What you need to do: Exclude the images, then return every line below exactly as written.

== Material shown

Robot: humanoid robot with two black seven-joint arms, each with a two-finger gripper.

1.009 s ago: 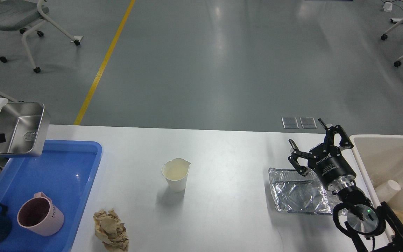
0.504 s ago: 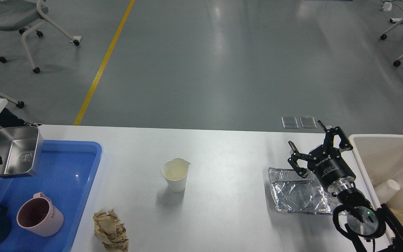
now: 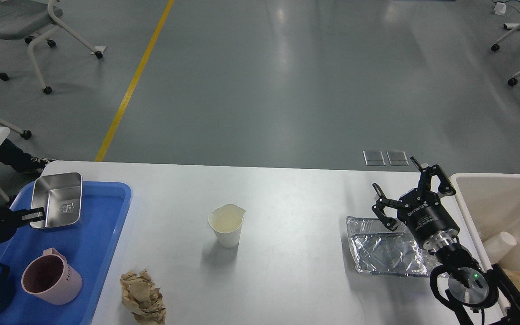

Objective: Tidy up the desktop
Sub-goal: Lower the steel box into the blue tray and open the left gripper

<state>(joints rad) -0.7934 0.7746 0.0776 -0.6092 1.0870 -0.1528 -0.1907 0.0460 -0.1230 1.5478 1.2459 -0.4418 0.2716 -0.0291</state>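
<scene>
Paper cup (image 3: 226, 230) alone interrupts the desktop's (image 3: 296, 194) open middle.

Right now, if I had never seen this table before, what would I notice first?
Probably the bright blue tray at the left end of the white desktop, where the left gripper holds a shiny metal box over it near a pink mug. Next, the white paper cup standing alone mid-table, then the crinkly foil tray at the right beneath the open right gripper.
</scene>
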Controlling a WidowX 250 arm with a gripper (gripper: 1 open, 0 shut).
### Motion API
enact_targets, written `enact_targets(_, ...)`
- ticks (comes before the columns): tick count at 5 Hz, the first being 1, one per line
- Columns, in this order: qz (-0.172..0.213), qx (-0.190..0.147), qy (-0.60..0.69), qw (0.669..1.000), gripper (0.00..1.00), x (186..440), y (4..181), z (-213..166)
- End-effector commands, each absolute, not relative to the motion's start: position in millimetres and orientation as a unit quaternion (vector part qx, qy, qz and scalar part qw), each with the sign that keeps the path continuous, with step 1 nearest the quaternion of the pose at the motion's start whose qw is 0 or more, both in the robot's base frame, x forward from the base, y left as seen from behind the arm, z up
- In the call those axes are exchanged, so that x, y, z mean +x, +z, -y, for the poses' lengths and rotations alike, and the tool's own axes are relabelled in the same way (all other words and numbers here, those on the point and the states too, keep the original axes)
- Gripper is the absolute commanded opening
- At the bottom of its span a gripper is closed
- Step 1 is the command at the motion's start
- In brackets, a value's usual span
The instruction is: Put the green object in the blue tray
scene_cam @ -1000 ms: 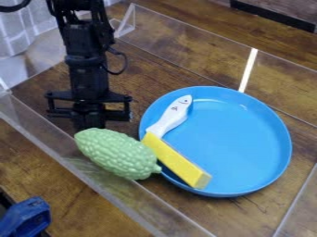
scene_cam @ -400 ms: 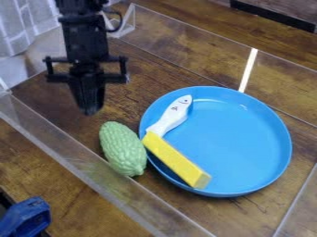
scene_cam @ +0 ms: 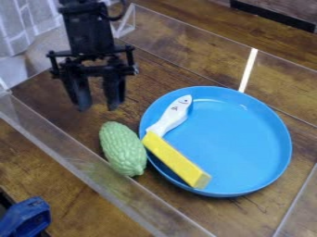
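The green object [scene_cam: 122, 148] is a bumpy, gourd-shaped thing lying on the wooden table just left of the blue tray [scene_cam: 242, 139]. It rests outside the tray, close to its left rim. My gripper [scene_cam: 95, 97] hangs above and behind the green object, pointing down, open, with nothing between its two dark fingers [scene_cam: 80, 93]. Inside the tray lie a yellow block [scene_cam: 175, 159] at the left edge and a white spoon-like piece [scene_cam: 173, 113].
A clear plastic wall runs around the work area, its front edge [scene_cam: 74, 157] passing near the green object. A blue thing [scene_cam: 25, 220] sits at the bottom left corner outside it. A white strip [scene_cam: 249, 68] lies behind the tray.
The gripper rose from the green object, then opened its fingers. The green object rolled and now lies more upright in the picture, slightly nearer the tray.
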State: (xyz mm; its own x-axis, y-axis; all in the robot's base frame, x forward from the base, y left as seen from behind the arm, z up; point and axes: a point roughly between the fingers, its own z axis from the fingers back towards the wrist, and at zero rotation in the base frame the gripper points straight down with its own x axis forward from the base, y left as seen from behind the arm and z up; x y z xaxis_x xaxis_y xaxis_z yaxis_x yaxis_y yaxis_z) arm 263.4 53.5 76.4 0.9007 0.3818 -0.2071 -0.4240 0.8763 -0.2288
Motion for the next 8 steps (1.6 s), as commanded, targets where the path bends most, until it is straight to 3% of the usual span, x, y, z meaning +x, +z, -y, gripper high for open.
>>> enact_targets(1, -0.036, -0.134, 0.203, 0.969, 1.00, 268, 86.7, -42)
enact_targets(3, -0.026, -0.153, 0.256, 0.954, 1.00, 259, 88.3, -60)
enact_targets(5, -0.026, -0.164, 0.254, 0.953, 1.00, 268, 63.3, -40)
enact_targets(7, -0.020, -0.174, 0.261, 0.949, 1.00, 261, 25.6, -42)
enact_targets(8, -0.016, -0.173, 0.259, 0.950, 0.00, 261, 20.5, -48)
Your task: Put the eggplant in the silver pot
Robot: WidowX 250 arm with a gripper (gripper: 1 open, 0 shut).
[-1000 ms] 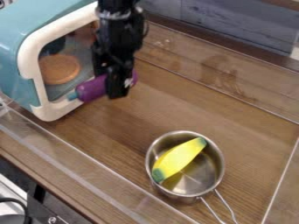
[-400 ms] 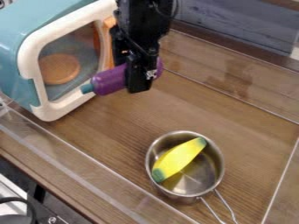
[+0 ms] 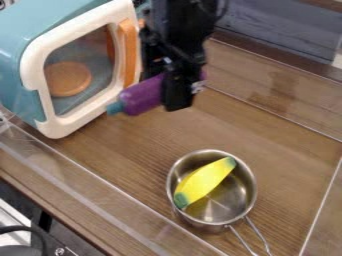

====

Output:
Robot: humanoid robot with two black seven-joint arms, each with a two-finger gripper.

1.009 s ago: 
0.504 s ago: 
now: 

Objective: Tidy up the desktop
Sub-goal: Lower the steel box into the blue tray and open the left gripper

<state>(joints rad) -0.7934 0.7746 0.0776 -0.6092 1.0870 -0.1528 -0.1907 0.0460 -0.1230 1.5478 1.2459 -0.4418 0.2716 -0.0291</state>
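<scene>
Paper cup (image 3: 226, 230) alone interrupts the desktop's (image 3: 296, 194) open middle.

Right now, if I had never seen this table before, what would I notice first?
Probably the bright blue tray at the left end of the white desktop, where the left gripper holds a shiny metal box over it near a pink mug. Next, the white paper cup standing alone mid-table, then the crinkly foil tray at the right beneath the open right gripper.
</scene>
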Controlling a WidowX 250 arm with a gripper (gripper: 1 open, 0 shut).
### Motion API
enact_targets, written `enact_targets(_, ...)`
- ticks (comes before the columns): tick count at 5 Hz, the first being 1, one per line
- Columns, in this order: qz (-0.172..0.213), qx (-0.190..0.147), qy (-0.60..0.69), qw (0.669..1.000), gripper (0.00..1.00), x (186..440), y (4..181), z (-213..166)
- End-effector commands, each absolute, not relative to the motion's start: position in millimetres and orientation as a unit quaternion (vector part qx, qy, qz and scalar part qw), each with the sign that keeps the path continuous, with step 1 nearest the quaternion of the pose at the motion's start whose qw is 0 or more, both in the robot's base frame, x forward from the base, y left as seen from behind the arm, z up
- In the call those axes are exchanged, so that x, y, z mean +x, +z, -y, for the poses' lengths and rotations alike, and the tool's own axes are relabelled in the same way (all other words and numbers here, those on the point and the states too, keep the original axes)
- Gripper is the absolute commanded opening
- At the bottom of its span a gripper is closed
- Step 1 is the command at the motion's start
- In brackets, a value's usual span
The instruction is: Put the green object in the blue tray
scene_cam @ -1000 ms: 
scene_cam @ -400 ms: 
scene_cam @ +0 ms: 
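The green object [scene_cam: 122, 148] is a bumpy, gourd-shaped thing lying on the wooden table just left of the blue tray [scene_cam: 242, 139]. It rests outside the tray, close to its left rim. My gripper [scene_cam: 95, 97] hangs above and behind the green object, pointing down, open, with nothing between its two dark fingers [scene_cam: 80, 93]. Inside the tray lie a yellow block [scene_cam: 175, 159] at the left edge and a white spoon-like piece [scene_cam: 173, 113].
A clear plastic wall runs around the work area, its front edge [scene_cam: 74, 157] passing near the green object. A blue thing [scene_cam: 25, 220] sits at the bottom left corner outside it. A white strip [scene_cam: 249, 68] lies behind the tray.
The gripper rose from the green object, then opened its fingers. The green object rolled and now lies more upright in the picture, slightly nearer the tray.
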State: (xyz mm; its own x-axis, y-axis; all in the robot's base frame, x forward from the base, y left as seen from behind the arm, z up; point and axes: a point roughly between the fingers, its own z axis from the fingers back towards the wrist, and at zero rotation in the base frame the gripper points straight down with its own x axis forward from the base, y left as seen from behind the arm and z up; x y z xaxis_x xaxis_y xaxis_z yaxis_x yaxis_y yaxis_z) arm 263.4 53.5 76.4 0.9007 0.3818 -0.2071 -0.4240 0.8763 -0.2288
Motion for the next 8 steps (1.6 s), as commanded, targets where the path bends most, until it is straight to 3% of the usual span, x, y, z meaning +x, +z, -y, gripper high for open.
>>> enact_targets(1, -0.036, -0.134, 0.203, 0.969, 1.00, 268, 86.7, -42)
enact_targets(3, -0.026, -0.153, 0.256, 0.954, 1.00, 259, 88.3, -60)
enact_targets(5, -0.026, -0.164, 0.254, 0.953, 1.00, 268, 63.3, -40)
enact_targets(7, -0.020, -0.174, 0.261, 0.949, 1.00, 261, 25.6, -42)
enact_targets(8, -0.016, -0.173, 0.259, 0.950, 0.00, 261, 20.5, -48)
Your task: Put the eggplant in the silver pot
Robot: WidowX 250 arm with a gripper (gripper: 1 open, 0 shut).
[-1000 ms] 
[-400 ms] 
[+0 ms] 

Nothing else goes in the answer.